All right, here's another I would appreciate help on.

Procedures: Exploratory laparotomy, small bowel resection with side to side anastomosis, and excisional biopsies of small bowel mesenteric nodules X2. 

I get that exploratory laparatomy includes biopsy/ies. I get that exploratory laparatomy is a "separate procedure" and should not be billed when "other" procedure done as a result of laparatomy. But, the resection is in my mind a "major" procedure and the laparatomy with 2 biopsies is a "major" procedure. So...do I bill the laparatomy, the resection, or both with a 51? I just have a hard time with a "major" procedure being done for free. Am I wrong?

Please help!

Thanks,
Hunter Smith, CPC


----------



## surgonc87 (Jun 22, 2011)

please post op note

Considered codes are 
44120
49203

Exploratory laparotomy is a separate procedure and cannot be billed with an open procedure and plus, 44120 has a higher RVU.  That will for sure CCI edit.

MS


----------



## hsmith67 (Jun 22, 2011)

*Thanks for the help!*

Thanks so much for taking the time out to help in any way you can. 

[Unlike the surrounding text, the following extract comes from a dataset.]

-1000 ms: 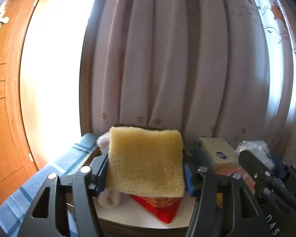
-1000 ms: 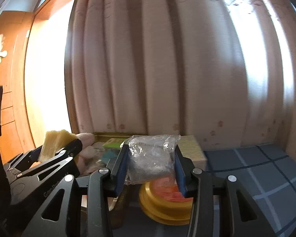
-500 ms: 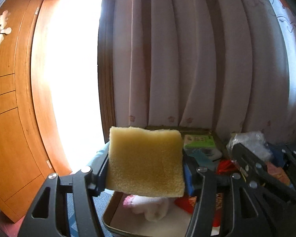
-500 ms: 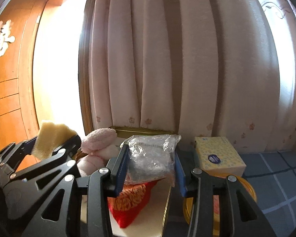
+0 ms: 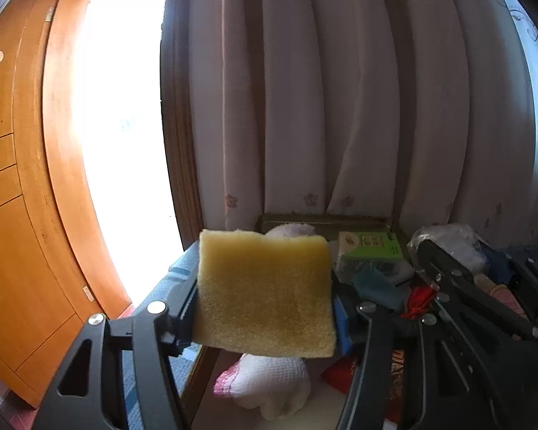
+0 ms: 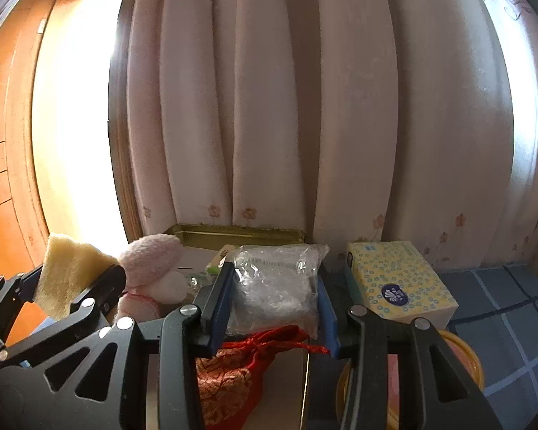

After all the typical starting info, below is the op note after entering abdomen:

The small bowel was eviscerated. It was noted that in the right lower quadrant, the small bowel was adherent to the peritoneum and was stuck in the small bowel and partially towards the right upper quadrant. This was mobilized along with the cecum and right colon along the lines of Toldt. Once the adhesions were lysed and the bowel mobilized the bowel was then run from the ligament of Treitz to the terminal ileum. In the mid jejunal portion, there was an area that was palpated on the small bowel that was mass-like in nature. A decision was made at this point to resect the small piece of bowel measuring approximately 1-1/2 to 2 inches. The resection was carried out using a GIA 75 stapling device. A small hole was made in the mesentery both proximally and distally to the area of concern and the bowel was resected with a GIA 75 stapling device. The specimen was then clamped with a Kelly clamp and the specimen was amputated and passed off the table. It was then opened and there was an ulceration measuring approximately 2 cm in the luminal wall of the bowel. A silk suture was placed and it was sent for frozen section and pathology by Dr.... The mesentery was tied with 2-0 silk sutures and the bowel was then placed in a side-to-side fasion and reanastomosed with a 75 GIA stapling device and the end was closed with a TA60 stapling device. The suture line was oversewn with 3-0 silk sutures for hemostasis. There was no other lesion palpated in the rest of the small bowel all the way to the terminal ileum. The cecum was without any masses as well as the ascending, transverse, left colon, sigmoid colon, and rectum. The liver was also free of any surface lesions that were palpated. The NG tube was noted to be in good position in the greate curvature of the stomach secured at the nares. The abdominal cavity was then irrigated with copious amount of bacitracin and saline solution in each quadrant. 

So, just bill a 49000?

Hunter Smith, CPC


----------



## surgonc87 (Jun 22, 2011)

You have to look at the history and why they came for exploratory laparotomy in the first place. Was there a concern for malignant masses, history of malignancy? If the reason was in concern of a mass, I think it warrants to reporting the 49203 per size and if you read the instructions on top of page 254, it says to code for bowel resection.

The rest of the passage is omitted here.